When I first met Paul, he was living mostly in his car. He'd get housesitting gigs now and then, but if you absolutely, positively had to find Paul, you'd look for his '78 Datsun. Kerry and I were staying in a tent at the time, so I guess it all seemed pretty normal. Robin was three months old, the temperature was around zero, and Paul was looking for his next adventure. We were building a log home, and that seemed like fun to Paul, so we went to work.
The previous summer, before Robin was born, Kerry and I had decided that a house you could drive to was in order. A buddy had a bulldozer that needed work, so I fixed it and he let me use it for site preparation as payment. We finished the concrete work before freeze-up, when Kerry was six months along. Paul had been working as a wilderness firefighter, but was looking for something different. Since I had a foundation, a pile of logs, and a saw, I had something to offer.
It was readily apparent to Paul that I couldn't pay him, but I insisted that something good would come from all this. I told him to keep track of his hours and we'd find a way to settle up. As long as we kept him fed and gave him a place to park his car, he was cool. No problem, there was a fat spot in the driveway next to the tent where he could park.
It wasn't totally primitive; we had a wood cook stove under a little overhang and even a phone. In those days, the phone company was so aggressive that all I had to do was build a box on a stick big enough for a phone and they ran a line to it. I was so excited to finally have phone service, I ran right out and bought an answering machine. I was all the way home before it occurred to me that we still didn't have a place to plug it in. Electricity was still three years away at the time.
Paul and I read a how-to book and went to work on some 60-foot logs. Robin spent her long days in a plastic baby carrier we got at Goodwill, and Kerry peeled most of the logs herself. "Peeling" is stripping off the bark and a layer of wood by pulling a knife with handles on each end toward yourself.

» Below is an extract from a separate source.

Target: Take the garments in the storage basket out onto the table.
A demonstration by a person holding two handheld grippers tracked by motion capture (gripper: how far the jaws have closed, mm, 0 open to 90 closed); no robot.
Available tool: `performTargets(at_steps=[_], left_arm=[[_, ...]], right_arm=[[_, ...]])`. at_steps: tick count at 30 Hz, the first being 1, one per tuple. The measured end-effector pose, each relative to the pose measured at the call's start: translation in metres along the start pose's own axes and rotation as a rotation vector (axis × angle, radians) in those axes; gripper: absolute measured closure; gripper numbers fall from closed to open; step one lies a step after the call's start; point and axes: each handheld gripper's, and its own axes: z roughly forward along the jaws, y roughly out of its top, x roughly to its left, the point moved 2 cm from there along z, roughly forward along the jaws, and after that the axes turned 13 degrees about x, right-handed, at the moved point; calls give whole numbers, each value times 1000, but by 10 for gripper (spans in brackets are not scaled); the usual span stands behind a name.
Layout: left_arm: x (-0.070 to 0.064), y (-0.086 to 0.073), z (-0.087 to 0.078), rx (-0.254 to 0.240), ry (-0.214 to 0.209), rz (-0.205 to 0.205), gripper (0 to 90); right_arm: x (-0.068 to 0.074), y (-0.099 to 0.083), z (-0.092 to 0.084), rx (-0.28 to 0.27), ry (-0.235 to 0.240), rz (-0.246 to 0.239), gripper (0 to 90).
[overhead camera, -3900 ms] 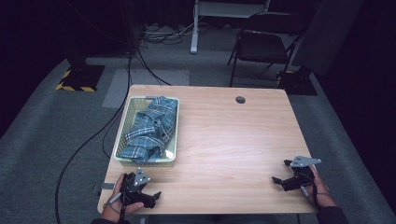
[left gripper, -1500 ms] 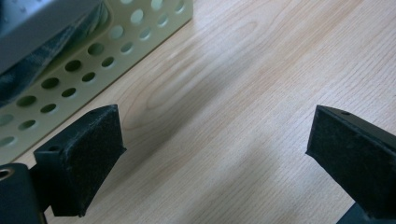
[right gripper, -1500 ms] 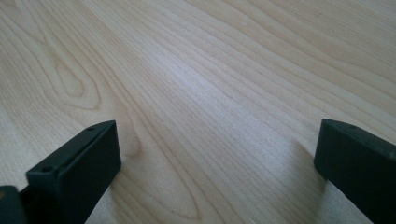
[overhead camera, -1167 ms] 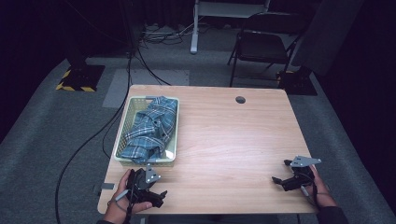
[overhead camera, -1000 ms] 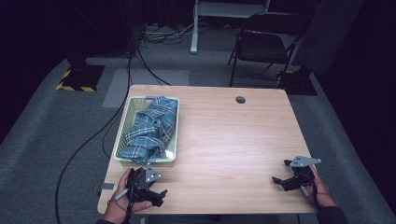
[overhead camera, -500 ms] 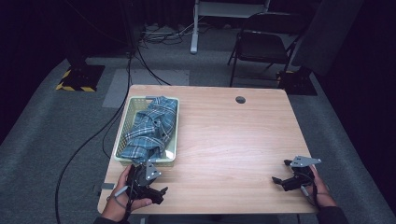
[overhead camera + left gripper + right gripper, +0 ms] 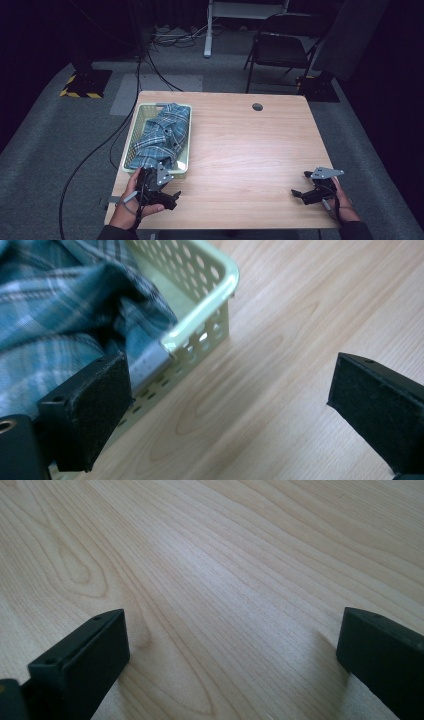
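The blue checked cloth (image 7: 163, 136) lies bunched up in the pale green plastic basket with holes (image 7: 131, 142), at the left side of the light wooden counter (image 7: 250, 150). The left gripper (image 7: 167, 196) sits just in front of the basket's near corner, its fingers (image 7: 85, 412) spread wide with nothing between them. In the left gripper view one finger is just beside the basket wall and the cloth (image 7: 55, 325) hangs over the rim there.

The step looks like reaching for the cloth. To do it well, lift the gripper over the rim first — don't bump the basket — then close on a thick fold, not a thin edge.

The right gripper (image 7: 304, 194) rests well apart at the counter's right, fingers (image 7: 80, 665) spread too, holding nothing.
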Motion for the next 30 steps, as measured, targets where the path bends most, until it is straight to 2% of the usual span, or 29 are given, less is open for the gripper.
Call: performTargets(at_steps=[12,21,30], left_arm=[[8,12,-4,-14,18,-1,34],[19,18,-9,-33,30,-23,33],[26,29,-16,-52,37,-21,34]], right_arm=[[0,0,0,0,0,0,4],[0,0,0,0,0,0,4],[0,0,0,0,0,0,4]])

We had hired a couple of strapping teenage boys to help at one point, and they could sure peel faster than Kerry - for about an hour. So Kerry would nurse Robin, peel, make meals, peel, sing to Robin, peel. At least I think she was singing. I saw her lips move as she rocked the kid, but the screaming chain saws drowned her out.

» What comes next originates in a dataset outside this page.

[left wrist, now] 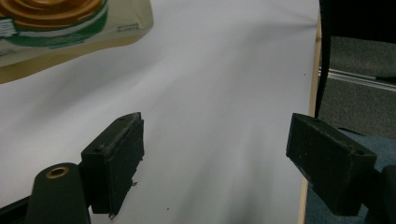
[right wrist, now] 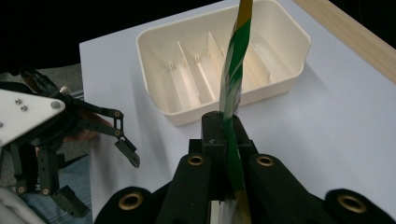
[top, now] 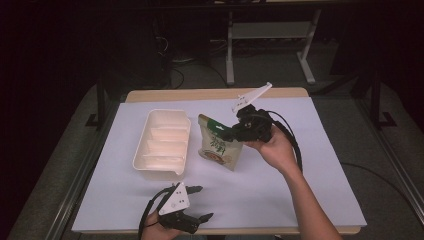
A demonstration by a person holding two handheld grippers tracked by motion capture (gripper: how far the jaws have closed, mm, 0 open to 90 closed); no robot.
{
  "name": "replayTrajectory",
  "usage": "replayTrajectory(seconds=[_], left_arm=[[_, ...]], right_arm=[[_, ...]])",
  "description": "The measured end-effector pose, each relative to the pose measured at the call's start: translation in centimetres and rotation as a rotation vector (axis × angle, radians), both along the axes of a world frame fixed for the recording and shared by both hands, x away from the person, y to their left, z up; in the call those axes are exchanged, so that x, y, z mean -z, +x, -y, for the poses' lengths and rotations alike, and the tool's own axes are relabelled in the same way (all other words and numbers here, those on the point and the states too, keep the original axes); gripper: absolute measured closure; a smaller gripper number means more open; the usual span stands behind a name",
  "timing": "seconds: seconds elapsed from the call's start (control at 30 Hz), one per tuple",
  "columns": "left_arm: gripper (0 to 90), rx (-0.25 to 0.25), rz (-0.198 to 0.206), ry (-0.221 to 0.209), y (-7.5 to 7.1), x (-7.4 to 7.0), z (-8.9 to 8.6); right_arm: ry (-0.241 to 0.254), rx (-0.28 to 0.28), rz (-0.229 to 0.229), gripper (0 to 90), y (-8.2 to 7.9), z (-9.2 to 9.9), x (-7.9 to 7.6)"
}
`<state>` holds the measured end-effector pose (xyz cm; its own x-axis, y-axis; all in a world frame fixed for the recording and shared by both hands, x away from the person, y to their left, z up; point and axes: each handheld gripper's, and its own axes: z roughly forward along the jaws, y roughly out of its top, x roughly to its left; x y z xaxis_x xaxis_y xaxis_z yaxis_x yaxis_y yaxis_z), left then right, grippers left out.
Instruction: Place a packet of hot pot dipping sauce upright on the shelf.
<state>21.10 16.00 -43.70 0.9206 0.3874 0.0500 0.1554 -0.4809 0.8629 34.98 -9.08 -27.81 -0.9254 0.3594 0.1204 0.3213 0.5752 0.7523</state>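
Jaws of the right gripper (top: 226, 133) clamp the green top edge of a snack pouch (top: 218, 144), held just right of centre in the high view, seemingly lifted off the white table cover (top: 280, 185) (contact unclear). Left gripper (top: 200, 202) at bottom centre, jaws spread wide, nothing between them. Cream divided tray (top: 162, 145) sits left of the pouch.

Glossy printed plastic snack pouch in green and cream (top: 220, 147), smooth cream plastic divided tray (top: 162, 142) with a soft sheen, matt white paper-like sheet (top: 280, 185) over a pale wooden tabletop (top: 210, 93), and matt black, scuffed pads (left wrist: 114, 161) on the left gripper (left wrist: 219, 163)
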Motion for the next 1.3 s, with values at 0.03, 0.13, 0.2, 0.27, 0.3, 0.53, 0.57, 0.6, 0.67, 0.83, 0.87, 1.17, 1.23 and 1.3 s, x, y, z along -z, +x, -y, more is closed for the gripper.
replayTrajectory(seconds=[0.03,0.13,0.2,0.27,0.3,0.53,0.57,0.6,0.67,0.83,0.87,1.17,1.23,1.3], left_arm=[[18.5,0.0,0.0,-0.001,0.0,0.0,0.0],[18.5,0.001,0.0,-0.001,0.0,0.0,0.0],[18.5,0.002,0.001,-0.001,0.0,0.0,0.0],[18.5,0.002,0.004,0.002,0.0,0.0,0.0],[18.5,0.002,0.004,0.002,0.0,0.0,0.0],[18.5,0.002,0.008,0.005,0.0,0.0,0.0],[18.5,0.003,0.009,0.006,0.0,0.0,0.0],[18.5,0.003,0.01,0.006,0.0,-0.1,0.0],[18.5,0.004,0.009,0.006,0.0,-0.1,0.0],[18.5,0.006,0.011,0.008,0.0,-0.1,0.0],[18.5,0.006,0.011,0.008,0.0,-0.1,0.0],[18.5,0.004,0.007,0.004,0.0,-0.1,0.0],[18.5,0.006,0.009,0.005,-0.1,-0.1,0.0],[18.5,0.006,0.009,0.005,-0.1,-0.1,0.0]], right_arm=[[-0.003,-0.006,0.003,89.7,0.1,-0.2,-0.1],[0.002,-0.012,0.002,89.8,0.4,-0.8,-0.3],[0.006,-0.02,0.001,89.7,0.7,-1.3,-0.5],[0.006,-0.033,0.007,89.7,1.1,-2.1,-0.8],[0.009,-0.038,0.004,89.7,1.2,-2.4,-0.9],[0.015,-0.068,0.006,89.7,2.0,-4.2,-1.5],[0.017,-0.071,0.004,89.7,2.1,-4.4,-1.6],[0.019,-0.079,0.005,89.7,2.4,-4.9,-1.8],[0.02,-0.085,0.003,89.7,2.6,-5.5,-1.9],[0.034,-0.098,-0.002,89.7,3.1,-6.6,-2.1],[0.034,-0.098,-0.002,89.7,3.1,-6.6,-2.1],[0.046,-0.122,-0.008,89.7,3.9,-8.7,-2.2],[0.045,-0.124,-0.007,89.7,3.9,-8.9,-2.2],[0.04,-0.13,-0.008,89.7,4.1,-9.7,-2.1]])
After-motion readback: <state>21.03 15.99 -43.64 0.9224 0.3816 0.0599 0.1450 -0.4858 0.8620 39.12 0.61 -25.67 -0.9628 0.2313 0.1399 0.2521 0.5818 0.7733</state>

The neighbors, about a quarter of a mile away, had guinea fowl, those short, spotted birds that are in a constant state of alarm. One day when we were taking a break, Paul got tired of the birds' racket. So he started his saw and just let it idle during break so we didn't have to listen to the panic.

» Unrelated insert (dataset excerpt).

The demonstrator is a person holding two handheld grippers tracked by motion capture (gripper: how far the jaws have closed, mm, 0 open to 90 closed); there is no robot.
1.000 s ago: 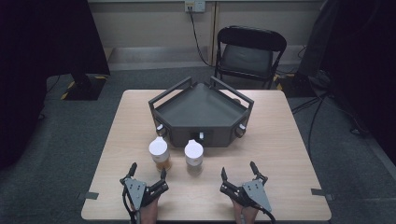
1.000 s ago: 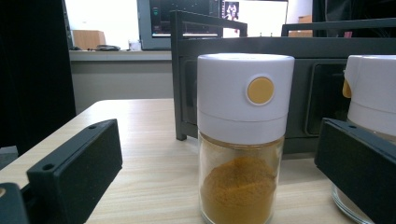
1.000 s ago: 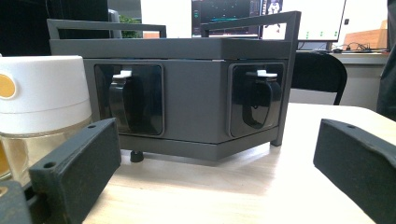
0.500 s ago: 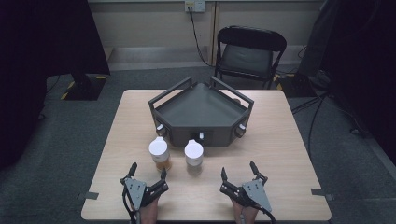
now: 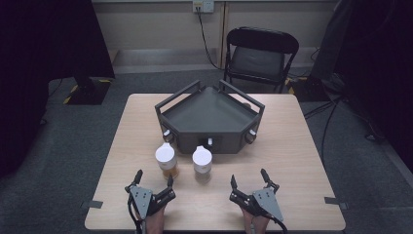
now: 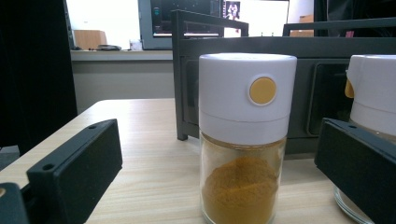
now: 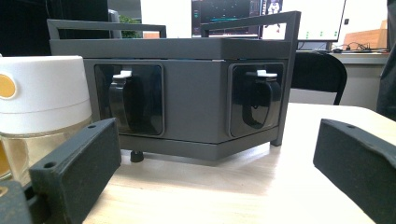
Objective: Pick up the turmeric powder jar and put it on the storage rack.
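Two spice jars (image 5: 165, 160) (image 5: 202, 162), two hand-held grippers (image 5: 153, 179) (image 5: 249, 178)

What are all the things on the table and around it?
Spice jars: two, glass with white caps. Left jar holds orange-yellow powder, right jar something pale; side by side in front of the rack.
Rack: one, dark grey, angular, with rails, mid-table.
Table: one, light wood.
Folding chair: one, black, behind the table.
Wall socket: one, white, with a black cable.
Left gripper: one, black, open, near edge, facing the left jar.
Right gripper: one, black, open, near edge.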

Paul became increasingly interested in our "mainstream" life. I often had an income, we were married, had a baby, were building a house. One day when Kerry was cutting my hair, Paul got in line. He went from ponytail to downright respectable.
The way I ended up paying for the summer's invaluable labor was by giving Paul half of my cabinetmaking business. He worked as hard as I did, and we built a strong friendship over that next winter. We were old enough to be called adults, but young enough to not have any regrets, no axes to grind. We spent long hours at the shop that winter solving the world's problems, and our own.
By springtime, Paul figured he'd outgrown his car. I introduced him to a terrific friend I had known growing up. They were married a couple of months later in the cavernous log house we had built and not furnished. I helped Paul build his family a house in the same woods. Later, Paul built a place for Kerry's folks just down the road. Over the next few years our business evolved over quite a course. So did our friendship as kids came along and grew up next door to each other.
A couple of years into living in the big house I wanted a better heating arrangement than two really small and inefficient wood stoves. Kerry was feeding the stoves every couple of hours all day and we couldn't keep the house above freezing at night. I landed an old piece of pipe three feet across and seven feet long that was easily converted into an appropriately sized wood stove.
It weighed about a ton. I was not going to have an easy time getting it into the basement and hooked up, but it never came to that. When Kerry and I were away for a couple of weeks and got back to minus 40 degrees F., we found that Paul had rounded up a crew, installed the stove, and had made the house nice and comfy. It was the first time we had not come home to a frozen house after a winter trip.
When Kerry, the girls, and I left Alaska, Paul's family took over the big log house. It only seemed fitting. Now they've moved to California and I think a dentist from Anchorage bought the place. We call each other often, but on the regular indoor kind of phone. I haven't seen Paul and those guys for, I guess, five years. But the whole deal is such a big part of me still. I am fortunate to know a man I can trust.